È giunta l’ora di smettere di pensare che la tutela delle emergenze dei nostri Katundë siano esclusiva dipartimentale, specie se queste hanno matrice letterale e non storica, bisogna lasciare spazio a quanti si occupano di questi argomenti non come tema generale, ma specifico d’ambito.

Allo stato delle cose quanti avranno il privilegio di condurre le sorti materiali ed immateriali del nostri Katundë, prestassero particolare attenzione nell’intervenire all’interno del centri antichi dei Katundë, e da ora in avanti quando si tratterà di abbellirli abbiate cura di seguire alla lettera le “Carte del Restauro e della Conservazione”, lasciando ad altri ambiti il libero pascolo secondo i segni di un’architettura che distrugge  seminati in grano, come se fossero pascoli da brucare.

La Scuola Sofiota esiste ed è stata sempre viva, sono i politici che negli ultimi decenni si sono distratti, immaginando che gli antiquari, che migrano dagli altri ambiti, siano più raffinati e capaci dei propri figli.

Le eccellenze di ogni Katundë, esistono e abitano li vicino a voi, hanno dimora sulla vostra destra e sulla vostra sinistra, non dovete fare altro che girare la testa e farli accomodare per esprimere il loro sapere che non può avere nessuno, specie se formato in ambiti specifici, quelli tipici della Regione storica Arbëreshë, che è cosa ben diversa da quella albanofona

Non è più tempo di emarginarli ai margini dei progetti di rilancio culturale che i Katundë attendono da troppo tempo; solo chi è tipicamente formato può fornire elementi indispensabili per realizzare “la caratterizzazione locale”, l’unica arma in grado di difendere questi modelli irripetibili dai processi della globalizzazione, che ad attendere per violentare e triturare ogni cosa.

Non è sostenibilità andare avanti con limiti tendenti verso il basso delle professionalità e dare ascolto a magie Acritane, antichi dispetti e giuramenti fatti in nome di una rabbia figlia dell’ignoranza; liberatevi da questi veli, essi vi offuscano la menta e non restituiscono a una comunità intera, la stessa credibilità in voi riposta.

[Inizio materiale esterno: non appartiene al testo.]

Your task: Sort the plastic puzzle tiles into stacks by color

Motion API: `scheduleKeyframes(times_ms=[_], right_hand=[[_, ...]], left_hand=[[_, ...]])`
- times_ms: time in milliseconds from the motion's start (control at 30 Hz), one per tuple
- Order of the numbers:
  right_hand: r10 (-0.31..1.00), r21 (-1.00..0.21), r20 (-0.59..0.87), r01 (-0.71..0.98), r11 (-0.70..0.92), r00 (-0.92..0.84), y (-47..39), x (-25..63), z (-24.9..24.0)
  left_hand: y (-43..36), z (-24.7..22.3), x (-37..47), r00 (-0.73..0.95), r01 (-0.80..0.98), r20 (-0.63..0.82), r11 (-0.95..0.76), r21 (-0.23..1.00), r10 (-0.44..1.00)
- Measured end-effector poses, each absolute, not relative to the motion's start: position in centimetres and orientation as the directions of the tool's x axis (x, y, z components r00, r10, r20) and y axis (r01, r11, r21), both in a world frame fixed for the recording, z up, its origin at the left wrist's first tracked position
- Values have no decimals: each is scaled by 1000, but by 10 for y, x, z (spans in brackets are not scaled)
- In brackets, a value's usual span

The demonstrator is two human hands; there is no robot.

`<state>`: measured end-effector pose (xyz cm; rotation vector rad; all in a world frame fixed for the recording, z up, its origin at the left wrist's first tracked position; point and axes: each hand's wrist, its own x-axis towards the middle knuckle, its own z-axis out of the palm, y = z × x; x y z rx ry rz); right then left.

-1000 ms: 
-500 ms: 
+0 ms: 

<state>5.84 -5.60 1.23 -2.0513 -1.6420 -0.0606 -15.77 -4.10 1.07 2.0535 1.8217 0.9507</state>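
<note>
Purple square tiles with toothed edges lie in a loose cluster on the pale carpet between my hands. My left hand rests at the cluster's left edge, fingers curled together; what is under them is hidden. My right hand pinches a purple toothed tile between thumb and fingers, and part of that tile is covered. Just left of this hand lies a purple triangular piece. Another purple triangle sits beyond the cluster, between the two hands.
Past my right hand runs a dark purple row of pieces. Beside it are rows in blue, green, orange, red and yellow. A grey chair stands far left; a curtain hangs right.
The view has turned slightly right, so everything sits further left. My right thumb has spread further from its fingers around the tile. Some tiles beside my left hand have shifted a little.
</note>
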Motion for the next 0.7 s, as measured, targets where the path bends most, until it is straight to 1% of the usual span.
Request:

Dal mese di maggio del 2019 l’auspicio vorrebbe che Largo Trapësa, dopo aver ufficializzato l’esito elettorale, si dia inizio alla stagione della semina di un momento culturale del sapere sofiota, si allestiscano tavoli di confronto per la comunità arbëreshë intera, chi si sente in gradi di proporre si fa avanti e si misura con i conterranei, nessuno escluso, compresi quanti navigano nelle tenebre, questi in particolare se vogliono riemergere sono i benvenuti, altrimenti tacciano per sempre e nei loro luoghi di esilio, diano inizino almeno alla discussione con se stessi, per capire ameno nella loro mente chi sono e cosa vogliono.

Sono stati tanti i paesi della regione storica che attraverso il sapere del ormai non più giovane architetto cercano conferme delle architetture e l’urbanistica arbëreshë e non parlo solo dei paesi a un tiro di schioppo dallo storico largo, ma anche a quelli di Abruzzo, Basilicata, Campania, Molise, Puglia e Sicilia, lui! per rispetto della regione storica, lo ha fatto più volte con serenità professionale, tuttavia tutto ha un limite e a Casalvecchi di Daunia è stata abbondantemente superato.

Quello che rimane sono le poche cose che ancora si possono intercettare e valorizzare nei paesi arbëreshë, ormai allo stremo, tuttavia intercettare e innalzare poi non vuol dire far brillare accanto le figure che non distinguono Stefano da Antonio e ne comprendono cosa voglia dire pronunciare in regione storica, Kastriota o Scanderbeg.

Allo stato delle cose rimane la speranza, che duri la pazienza dell’archetto e diminuisca lo sperpero di elementi quotidianamente distrutti, sia dal punto di vista del tangibile e sia di quello più raro dell’intangibile.